▶ [YOUR INSTRUCTIONS] Down to the last line, output the records below exactly.

"""

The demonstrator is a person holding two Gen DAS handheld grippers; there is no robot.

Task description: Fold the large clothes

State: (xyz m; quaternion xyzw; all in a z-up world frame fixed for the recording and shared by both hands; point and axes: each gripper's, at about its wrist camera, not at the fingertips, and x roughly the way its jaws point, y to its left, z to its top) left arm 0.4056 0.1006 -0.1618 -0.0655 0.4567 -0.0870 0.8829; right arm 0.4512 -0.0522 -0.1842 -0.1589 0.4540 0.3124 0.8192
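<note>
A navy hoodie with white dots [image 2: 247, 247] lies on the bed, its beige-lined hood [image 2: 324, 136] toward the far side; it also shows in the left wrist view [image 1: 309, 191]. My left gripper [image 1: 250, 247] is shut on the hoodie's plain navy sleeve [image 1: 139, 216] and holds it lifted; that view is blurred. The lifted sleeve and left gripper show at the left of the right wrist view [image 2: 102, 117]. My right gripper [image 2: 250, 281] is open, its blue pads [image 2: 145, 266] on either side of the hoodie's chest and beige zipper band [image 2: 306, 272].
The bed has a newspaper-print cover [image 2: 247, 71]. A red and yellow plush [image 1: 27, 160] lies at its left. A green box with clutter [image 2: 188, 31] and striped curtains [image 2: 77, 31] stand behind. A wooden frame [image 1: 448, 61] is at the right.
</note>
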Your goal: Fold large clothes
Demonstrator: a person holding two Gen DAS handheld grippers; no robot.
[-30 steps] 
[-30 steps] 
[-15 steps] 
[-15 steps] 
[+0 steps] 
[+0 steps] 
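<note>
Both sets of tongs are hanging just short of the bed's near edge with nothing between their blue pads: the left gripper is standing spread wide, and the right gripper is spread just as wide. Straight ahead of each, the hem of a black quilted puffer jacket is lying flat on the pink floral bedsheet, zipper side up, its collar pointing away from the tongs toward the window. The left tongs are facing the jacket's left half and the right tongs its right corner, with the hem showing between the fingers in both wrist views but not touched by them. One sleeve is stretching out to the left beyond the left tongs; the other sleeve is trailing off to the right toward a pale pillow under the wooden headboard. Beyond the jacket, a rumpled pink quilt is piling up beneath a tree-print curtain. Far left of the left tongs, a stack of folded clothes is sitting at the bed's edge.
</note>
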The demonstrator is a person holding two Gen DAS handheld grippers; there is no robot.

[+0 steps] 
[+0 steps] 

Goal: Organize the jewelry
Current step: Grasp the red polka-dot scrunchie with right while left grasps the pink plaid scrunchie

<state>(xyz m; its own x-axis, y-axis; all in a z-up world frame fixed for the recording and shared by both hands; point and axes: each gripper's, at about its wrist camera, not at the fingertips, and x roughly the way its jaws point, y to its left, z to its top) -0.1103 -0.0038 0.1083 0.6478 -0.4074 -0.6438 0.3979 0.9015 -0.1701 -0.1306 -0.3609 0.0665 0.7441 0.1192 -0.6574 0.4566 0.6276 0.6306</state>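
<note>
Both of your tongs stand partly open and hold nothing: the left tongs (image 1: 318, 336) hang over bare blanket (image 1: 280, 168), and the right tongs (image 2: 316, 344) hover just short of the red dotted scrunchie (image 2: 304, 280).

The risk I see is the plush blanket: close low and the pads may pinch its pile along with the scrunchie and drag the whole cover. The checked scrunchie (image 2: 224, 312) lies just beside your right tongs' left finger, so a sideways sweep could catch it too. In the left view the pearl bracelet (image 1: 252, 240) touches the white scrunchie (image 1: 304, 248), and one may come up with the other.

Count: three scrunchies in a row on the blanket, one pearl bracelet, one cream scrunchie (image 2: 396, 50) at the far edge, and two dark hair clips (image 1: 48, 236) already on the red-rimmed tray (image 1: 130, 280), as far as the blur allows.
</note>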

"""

▶ [OUTPUT OF THE TASK]
The demonstrator is a person holding two Gen DAS handheld grippers; there is no robot.

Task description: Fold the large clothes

State: (xyz m; quaternion xyzw; all in a z-up world frame fixed for the recording and shared by both hands; point and axes: each gripper's, at about its wrist camera, not at the fingertips, and x roughly the way its jaws point, y to its left, z to its top) left arm 0.4056 0.1006 -0.1618 -0.0655 0.4567 -0.0870 0.8829; right arm 0.4512 -0.0522 -0.1842 -0.1589 0.4540 0.3124 0.8192
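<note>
A navy hoodie with white dots [image 2: 247, 247] lies on the bed, its beige-lined hood [image 2: 324, 136] toward the far side; it also shows in the left wrist view [image 1: 309, 191]. My left gripper [image 1: 250, 247] is shut on the hoodie's plain navy sleeve [image 1: 139, 216] and holds it lifted; that view is blurred. The lifted sleeve and left gripper show at the left of the right wrist view [image 2: 102, 117]. My right gripper [image 2: 250, 281] is open, its blue pads [image 2: 145, 266] on either side of the hoodie's chest and beige zipper band [image 2: 306, 272].
The bed has a newspaper-print cover [image 2: 247, 71]. A red and yellow plush [image 1: 27, 160] lies at its left. A green box with clutter [image 2: 188, 31] and striped curtains [image 2: 77, 31] stand behind. A wooden frame [image 1: 448, 61] is at the right.
</note>
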Your goal: Fold large clothes
Demonstrator: a person holding two Gen DAS handheld grippers; no robot.
[-30 steps] 
[-30 steps] 
[-15 steps] 
[-15 steps] 
[+0 steps] 
[+0 steps] 
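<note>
Both sets of tongs are hanging just short of the bed's near edge with nothing between their blue pads: the left gripper is standing spread wide, and the right gripper is spread just as wide. Straight ahead of each, the hem of a black quilted puffer jacket is lying flat on the pink floral bedsheet, zipper side up, its collar pointing away from the tongs toward the window. The left tongs are facing the jacket's left half and the right tongs its right corner, with the hem showing between the fingers in both wrist views but not touched by them. One sleeve is stretching out to the left beyond the left tongs; the other sleeve is trailing off to the right toward a pale pillow under the wooden headboard. Beyond the jacket, a rumpled pink quilt is piling up beneath a tree-print curtain. Far left of the left tongs, a stack of folded clothes is sitting at the bed's edge.
</note>
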The demonstrator is a person holding two Gen DAS handheld grippers; there is no robot.

[+0 steps] 
[+0 steps] 

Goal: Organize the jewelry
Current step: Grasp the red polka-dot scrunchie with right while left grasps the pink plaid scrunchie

<state>(xyz m; its own x-axis, y-axis; all in a z-up world frame fixed for the recording and shared by both hands; point and axes: each gripper's, at about its wrist camera, not at the fingertips, and x roughly the way its jaws point, y to its left, z to its top) -0.1103 -0.0038 0.1083 0.6478 -0.4074 -0.6438 0.3979 0.9015 -0.1701 -0.1306 -0.3609 0.0665 0.7441 0.1192 -0.6574 0.4566 0.6276 0.6306</state>
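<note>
Both of your tongs stand partly open and hold nothing: the left tongs (image 1: 318, 336) hang over bare blanket (image 1: 280, 168), and the right tongs (image 2: 316, 344) hover just short of the red dotted scrunchie (image 2: 304, 280).

The risk I see is the plush blanket: close low and the pads may pinch its pile along with the scrunchie and drag the whole cover. The checked scrunchie (image 2: 224, 312) lies just beside your right tongs' left finger, so a sideways sweep could catch it too. In the left view the pearl bracelet (image 1: 252, 240) touches the white scrunchie (image 1: 304, 248), and one may come up with the other.

Count: three scrunchies in a row on the blanket, one pearl bracelet, one cream scrunchie (image 2: 396, 50) at the far edge, and two dark hair clips (image 1: 48, 236) already on the red-rimmed tray (image 1: 130, 280), as far as the blur allows.
</note>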

This answer has been given in full.